Ce patois qu’on dit « welsche »

Quelles théories bizarres n’a-t-on pas échafaudées à son sujet !

Les Grecs appelaient « Barbaroï » tous ceux qui ne parlaient pas grec. De même, dans les pays de langue germanique, l’adjectif « welsch » s’applique aux gens qui usent de parlers romans. Donc, pour les Alsaciens dialectophones, les patoisants de la vallée de la Bruche, du val de Villé, du val d’Orbey et de Lièpvre sont « d’Welsche ».

Il n’y a absolument pas lieu de chercher là une « langue welsche » aux origines extraordinaires. Or on a inventé tout et n’importe quoi : le patois serait apparenté au turc ou viendrait de Celtes fuyant dans les montagnes devant les invasions barbares !

Pas si tolérant qu’on le prétend, l’abbé !

Pour un spécialiste des langues en général et pour un romaniste en particulier, les origines du patois de nos vallées sont aussi simples et limpides que des ruisseaux de montagne.

Il est tout bonnement une des multiples variantes de ce qu’on appelle « la langue d’oïl », groupe de parlers romans (c’est-à-dire issus du latin) dont la vallée de la Loire constitue, en gros, la limite sud.

Au-delà commence l’aire de la « langue d’oc ». Le pouvoir royal a peu à peu privilégié, dans l’administration comme dans la littérature, un des parlers du nord, celui qui était la langue du roi et qui, avec le temps, est devenu le « français standard ».

Mais un romaniste n’a pas besoin d’être très chevronné pour distinguer où a été écrit un texte médiéval : au XIIe ou au XIIIe siècle, un Champenois n’écrivait pas comme un Normand ou un Picard.

L’un des objectifs des Jacobins révolutionnaires était de faire disparaître de France ce qu’on a appelé avec mépris « les patois », qui leur semblaient nuire à l’unité de la Nation.

L’un des grands apôtres de cette idée était le fameux abbé Grégoire, qui voulait aussi éradiquer le yiddish des juifs ashkénazes. Pas si tolérant qu’on le prétend, l’abbé !

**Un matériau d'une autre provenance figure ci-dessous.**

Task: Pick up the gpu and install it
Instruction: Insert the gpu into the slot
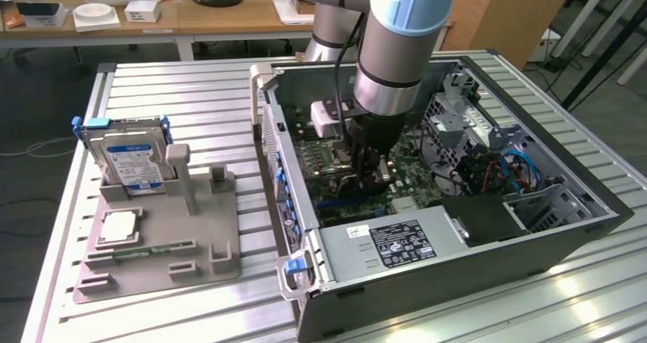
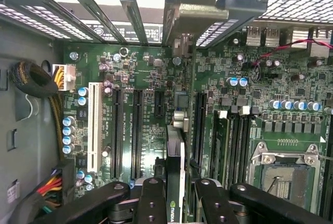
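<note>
Jaws pinch the gpu [image 2: 177, 161] edge-on over the motherboard [image 2: 130, 73]; any misalignment going down could jam or tilt it.

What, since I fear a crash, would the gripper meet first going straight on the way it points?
The gripper, fingers shut on the gpu, points down at the motherboard. The held card's edge would probably reach the black expansion slots first, ahead of the fingers; depth is unclear.
</note>
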`<state>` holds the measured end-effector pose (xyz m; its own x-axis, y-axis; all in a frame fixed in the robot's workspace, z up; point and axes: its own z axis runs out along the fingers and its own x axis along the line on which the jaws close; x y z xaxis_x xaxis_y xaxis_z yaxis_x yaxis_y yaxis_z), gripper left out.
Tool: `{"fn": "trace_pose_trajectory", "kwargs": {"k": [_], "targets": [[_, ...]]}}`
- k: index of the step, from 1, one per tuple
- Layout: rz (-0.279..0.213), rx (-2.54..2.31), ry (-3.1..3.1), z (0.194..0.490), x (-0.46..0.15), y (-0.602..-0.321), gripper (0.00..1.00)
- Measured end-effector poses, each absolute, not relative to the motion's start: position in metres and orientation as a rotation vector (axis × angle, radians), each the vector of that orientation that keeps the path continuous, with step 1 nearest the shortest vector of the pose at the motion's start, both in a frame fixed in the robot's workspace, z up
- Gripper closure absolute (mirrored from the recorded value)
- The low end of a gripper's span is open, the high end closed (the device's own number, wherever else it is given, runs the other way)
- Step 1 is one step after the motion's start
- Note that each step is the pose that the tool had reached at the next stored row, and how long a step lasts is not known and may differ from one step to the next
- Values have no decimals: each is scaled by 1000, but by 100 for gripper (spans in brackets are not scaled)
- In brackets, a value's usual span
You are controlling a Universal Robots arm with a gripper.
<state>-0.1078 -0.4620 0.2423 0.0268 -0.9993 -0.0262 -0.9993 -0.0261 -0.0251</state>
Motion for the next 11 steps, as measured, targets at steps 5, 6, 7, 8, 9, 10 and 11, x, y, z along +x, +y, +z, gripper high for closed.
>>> {"fn": "trace_pose_trajectory", "kwargs": {"k": [5, 6, 7, 8, 9, 10, 11], "targets": [[2, -2225, 2167, 245, -108, -462, 74], [2, -2225, 2167, 245, -108, -462, 74], [2, -2225, 2167, 245, -108, -462, 74], [1, -2224, 2166, 245, -108, -462, 74], [-2, -2223, 2165, 245, -108, -462, 74], [-7, -2221, 2163, 245, -108, -462, 74], [-13, -2218, 2160, 245, -108, -462, 74]]}}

De fait, un peu partout dans l’Hexagone, les patois n’ont cessé de régresser.

Et c’est dommage ! Car nos patois ont gardé des termes et des formes disparus du français standard. Une fille est une « bèyesse » à Plaine, une « bazelle » à Russ, et ces deux mots se retrouvent dans la littérature médiévale !

D’un village à l’autre, on repère des différences

Et beaucoup de termes qu’on croit spécifiquement bruchois se sont maintenus aussi dans les patois d’outre-Vosges, de Wallonie, de Suisse romande ou du Val d’Aoste, en Italie.

Bien sûr, d’un village à l’autre, on repère des différences, ce qui est aussi le cas pour le dialecte alsacien. C’est normal, là où on n’a pas établi de « standard ». D’ailleurs, dans le Ban de la Roche, des variantes d’articulation permettent de repérer les localités qui, après la Guerre de Trente Ans, ont été repeuplées par des gens du secteur de Montbéliard.

Vous demandez pourquoi il y a des patoisants en Alsace ? Parce qu’on a défini les contours de l’Alsace de telle sorte que des patoisants y ont été englobés ! Ils n’ont pas eu besoin de fuir les invasions pour cela : le domaine des patois romans s’étend jusqu’à l’Atlantique !

D’après Marie-Thérèse Fischer, publié le 22/05/2013 dans les Dernières Nouvelles d’Alsace.